Vivir una mentira
Por Raquel Ortiz Bolfán , 4 septiembre, 2026

Hay decisiones que cambian una vida, y otras que consiguen mantenerla exactamente igual.
Son las que tomamos cuando aparece la posibilidad de cambiar algo y decidimos no hacerlo. No porque nos guste permanecer en el mismo sitio, y tampoco porque estemos convencidos de que sea lo mejor. Sino porque tenemos MIEDO. Ese miedo a equivocarnos otra vez, a empezar desde cero, a poder confiar de nuevo, a descubrir que tampoco era tan extraordinario… pero, sobre todo, a sentir el dolor que ya conocíamos.
El miedo tiene una forma extraordinaria para disfrazarse de sensatez. Siempre está presente en nuestras decisiones marcando y sembrando la duda. Nos sitúa en lo conocido, que es su zona de confort. Y así dejamos pasar una oportunidad, un nuevo trabajo, una ciudad, una persona y una nueva posibilidad. Pero lo más sorprendente es que le hacemos caso y ese es precisamente el problema.
El aprendizaje es la evolución para vivir y quien no aprende de sus errores tiende a repetirlos. Se aprende a desconfiar cuando nos traicionan, a protegernos cuando sufrimos, a arriesgarnos cuando perdimos. Parece lógico, ¿verdad? Hasta que confundimos aprender del pasado con obedecerlo.
Las experiencias pasadas deberían proporcionarnos información, no escribir nuestras decisiones futuras. Sin embargo, cuando se produce algo diferente, en vez de preguntarnos qué queremos ahora, preguntamos qué nos pasó. Porque decir que dejamos escapar algo que queríamos por miedo, resulta bastante más incómodo que reconocer que tomamos una decisión inadecuada… y la vida continúa avanzando incluso cuando nosotros decidimos quedarnos quietos.

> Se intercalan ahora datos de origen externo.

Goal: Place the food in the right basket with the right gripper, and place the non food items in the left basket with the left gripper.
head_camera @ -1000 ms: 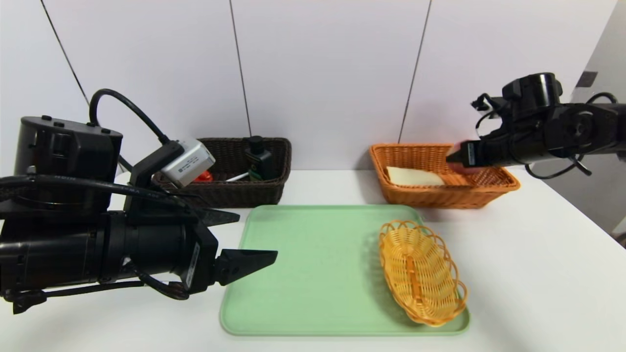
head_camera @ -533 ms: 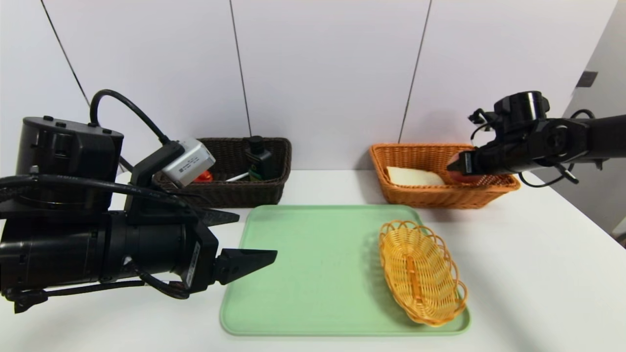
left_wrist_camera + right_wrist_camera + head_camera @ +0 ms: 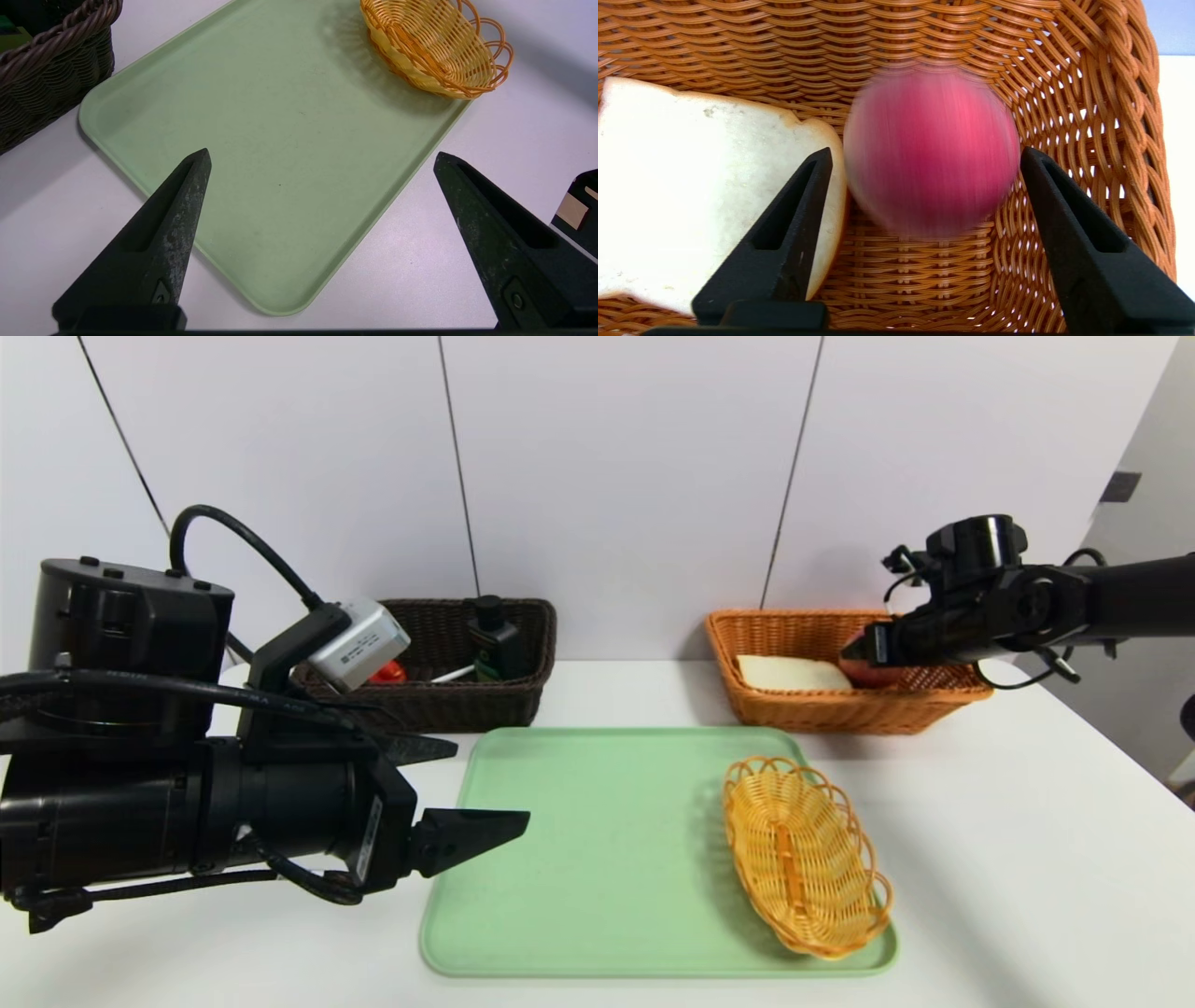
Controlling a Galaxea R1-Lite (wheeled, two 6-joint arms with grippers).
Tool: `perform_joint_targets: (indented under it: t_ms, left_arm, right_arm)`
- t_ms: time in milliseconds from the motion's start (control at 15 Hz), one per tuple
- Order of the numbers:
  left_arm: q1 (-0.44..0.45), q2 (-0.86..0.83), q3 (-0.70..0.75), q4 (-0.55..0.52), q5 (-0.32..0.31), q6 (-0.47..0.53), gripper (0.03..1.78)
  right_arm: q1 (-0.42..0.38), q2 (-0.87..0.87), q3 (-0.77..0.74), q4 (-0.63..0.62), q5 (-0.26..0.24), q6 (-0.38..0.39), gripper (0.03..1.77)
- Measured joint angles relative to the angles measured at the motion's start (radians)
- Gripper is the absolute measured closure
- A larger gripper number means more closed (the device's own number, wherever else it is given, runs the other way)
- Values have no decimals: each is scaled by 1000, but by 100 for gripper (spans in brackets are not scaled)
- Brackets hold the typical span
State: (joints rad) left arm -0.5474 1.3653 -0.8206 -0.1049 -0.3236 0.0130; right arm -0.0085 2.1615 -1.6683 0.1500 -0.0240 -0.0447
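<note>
The left gripper [image 3: 485,784] is seen nearest, held over the near-left edge of a green tray [image 3: 597,859], its fingers spread wide with nothing between them. A small yellow wicker dish [image 3: 805,855] is set on the tray's right side. Farther back, the right gripper [image 3: 864,647] is held over the right basket [image 3: 775,627], its fingers parted wide around the peach [image 3: 931,149], which appears blurred. The bread slice [image 3: 691,186] is seen lying in that basket beside the peach. The left basket [image 3: 467,700] is placed at the far left.

Two large wicker baskets, dark brown [image 3: 467,658] and orange-tan [image 3: 840,709]; one bread slice [image 3: 691,186]; one peach [image 3: 931,149]; one green tray [image 3: 597,859]; one small yellow wicker dish [image 3: 803,854]; perhaps three items in the brown one.
</note>
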Motion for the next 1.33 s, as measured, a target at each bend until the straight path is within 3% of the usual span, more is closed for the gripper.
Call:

¿Y qué hacemos después? Algo bastante humano: convencernos de que acertamos. Buscamos razones, ordenamos los argumentos y construimos una explicación suficientemente sólida para poder seguir adelante. «No era el momento», «tenía mucho que perder», «era lo mejor». Puede que incluso tengamos razón, pero el problema es que, a veces, no necesitamos una explicación de que hayamos tomado la decisión correcta, sino que necesitamos aprender a vivir con la que tomamos.
Entonces pasan los años, las mismas cosas diarias, las mismas obligaciones, personas… y todo parece perfectamente en su sitio, incluso nos puede parecer una buena vida. Pero las decisiones tienen una peculiaridad, se quedan en forma de pregunta:
¿Qué habría pasado si no hubiera tenido miedo?
La respuesta no existe, nunca la sabremos. Porque haber permitido algo sucedido en el pasado puede decidir lo que no ha ocurrido en el futuro, es una forma de MENTIR, mucho más sofisticada que engañar a los demás. Sentir que todo está bien, que hicimos lo correcto y somos felices, no minimiza el peso de aquello que perdimos por dejarlo escapar.
Hasta que un día por casualidad, salta la chispa que nos lo recuerda. Y durante un preciso momento se abre esa puerta, solo que esta vez, no podemos cruzarla, ese tren no volverá a pasar.
Y quizá esa sea una de las formas más silenciosas de vivir nuestra mentira: pasar años convencidos de que elegimos nuestra vida cuando en realidad dejamos que el miedo la eligiera por nosotros.